Cabo Verde quer alargar oferta no mercado de valores mobiliários

A auditora geral do Mercado de Valores Mobiliários de Cabo Verde considera que falta oferta para responder à procura de investidores e espera que o cenário melhore com a alteração ao Código do Mercado, em debate no parlamento.
“Há investidores à procura de oportunidades”, mas há um “condicionamento do lado da oferta” pelo facto de as empresas “não terem capacidade financeira, não terem capacidade de prestar informação”, por falta de contabilidade organizada, ou por não terem conhecimento sobre como se financiar através do mercado de capitais, referiu Ana Semedo em entrevista à Lusa.
O mercado vive principalmente de títulos de dívida pública (no mercado primário) e tem quatro empresas cotadas no mercado de ações, mas as ofertas públicas (banco Caixa Económica, em 2024, e banco IIB, em 2023) revelaram um potencial por desenvolver, indicou.
O valor das transações no mercado secundário saltou de 92 milhões de escudos em 2023 para 2,8 mil milhões de escudos em 2024 e o número de investidores a retalho passou de 180 para 997, lê-se no relatório anual da Auditoria-Geral do Mercado de Valores Mobiliários (AGMVM).
“Podemos dizer que [o mercado] é pequeno, comparativamente com o mercado de crédito, mas mostra bem o potencial, se tivermos mais papéis a serem transacionados no mercado secundário”, referiu.
Por isso, a proposta de reforma tenta “adaptar os critérios à realidade do país”, dominada por pequenas empresas: “por exemplo, na emissão de ações, o critério foi reduzido substancialmente de 100 para 20 milhões de escudos (de capitalização bolsista previsível ou capitais próprios), e, no caso, das obrigações de 20 para 10 milhões” de montante do empréstimo.
“Continua a ser exigente”, reconhece, mas “estes critérios, em conjunto com outros, estão entre os eixos mais importantes para promover o acesso” ao mercado, num país com tecido económico constituído sobretudo por firmas de pequena dimensão, a maioria sem contabilidade registada.
“Não podemos abrir mão das exigências em termos de prestação de contas”, sublinha, mas noutros critérios a proposta tenta abrir caminho para tornar a entrada no mercado mais acessível, disse, indicando outros aspetos da reforma.
A flexibilização de prospetos, a revisão de critérios para entidades que já têm acesso ao mercado e a criação de “segmentos mais direcionados para as pequenas e médias empresas e ‘startups’”, são outros pontos destacados pela responsável pela AGMVM.

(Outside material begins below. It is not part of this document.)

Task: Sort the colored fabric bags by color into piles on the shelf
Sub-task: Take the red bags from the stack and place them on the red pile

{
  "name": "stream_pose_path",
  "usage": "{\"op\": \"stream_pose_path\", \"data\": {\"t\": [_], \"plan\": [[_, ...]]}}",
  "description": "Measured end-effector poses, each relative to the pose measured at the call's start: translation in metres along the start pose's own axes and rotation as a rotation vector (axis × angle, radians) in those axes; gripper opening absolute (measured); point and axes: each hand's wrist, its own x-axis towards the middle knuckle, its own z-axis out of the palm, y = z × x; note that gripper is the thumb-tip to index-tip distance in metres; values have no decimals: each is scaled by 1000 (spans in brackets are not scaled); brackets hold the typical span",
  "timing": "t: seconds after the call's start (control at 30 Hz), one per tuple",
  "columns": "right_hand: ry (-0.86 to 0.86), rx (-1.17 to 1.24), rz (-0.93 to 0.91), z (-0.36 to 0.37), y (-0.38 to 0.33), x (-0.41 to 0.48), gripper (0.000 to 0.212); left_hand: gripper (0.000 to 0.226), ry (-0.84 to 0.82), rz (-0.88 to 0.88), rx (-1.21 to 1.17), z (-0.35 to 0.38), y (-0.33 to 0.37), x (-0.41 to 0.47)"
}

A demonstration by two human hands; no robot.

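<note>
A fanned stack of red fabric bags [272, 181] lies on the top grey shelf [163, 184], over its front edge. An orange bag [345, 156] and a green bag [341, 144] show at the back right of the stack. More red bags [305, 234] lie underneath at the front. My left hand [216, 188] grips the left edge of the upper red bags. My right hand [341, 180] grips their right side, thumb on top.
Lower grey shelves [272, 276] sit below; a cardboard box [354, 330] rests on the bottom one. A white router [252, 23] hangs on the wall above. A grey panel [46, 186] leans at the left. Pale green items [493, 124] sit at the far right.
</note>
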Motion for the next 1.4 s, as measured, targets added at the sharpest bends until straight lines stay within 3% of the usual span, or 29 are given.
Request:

“Somos uma economia que ainda está a crescer e há a necessidade de muito investimento em termos de infraestruturais, numa componente mais pública, mas também em termos de empresas ou de empreendimentos chave, necessários para qualquer país”, e que tornam apelativa a expansão do mercado mobiliário, apontou Ana Semedo, ao justificar a reforma que seguiu para debate na especialidade, na Assembleia Nacional, para ir ao encontro dessa procura.
“Há espaço também quando olhamos à liquidez na nossa economia”, acrescentou, apontando o caso do Instituto Nacional de Previdência Social (INPS), que “tem muita liquidez, porque ainda é um sistema relativamente jovem, e que precisa de a investir de forma cuidada, mas também de forma a possibilitar que as questões de sustentabilidade sejam adiadas no tempo”.
No final, “se o mercado crescer, o cidadão comum tem a oportunidade de escolher onde alocar as suas poupanças”, com possibilidade de aceder, como investidor, a um mercado “com financiamento de bons projetos, de empresas sólidas”, mas também de beneficiar de um “potencial de crescimento de valor, de emprego e de bem-estar da população”, idealiza a responsável.
A reforma prevê ainda que se abram portas para a “regulação e supervisão de serviços com ativos virtuais que tenham características de valores mobiliários”.
“É importante porque há procura, há entidades que já estão a procurar autorização por parte da AGMVM, porque vão negociar ‘tokens’, por exemplo, em termos de unidades de participação num fundo e há essa necessidade de se estabelecerem regras” e “proteger os investidores”.
“A nossa missão é a proteção dos investidores” e, por essa via, proteger o mercado, disse, sendo que “o investimento em ativos virtuais é algo transnacional”.
“Há que ter condições de atuarmos no âmbito da cooperação” com congéneres – através da Organização Internacional das Comissões de Valores Mobiliários (IOSCO), concluiu.
A nível interno, a reforma prevê um reforço da independência, autonomia financeira e patrimonial da AGMVM.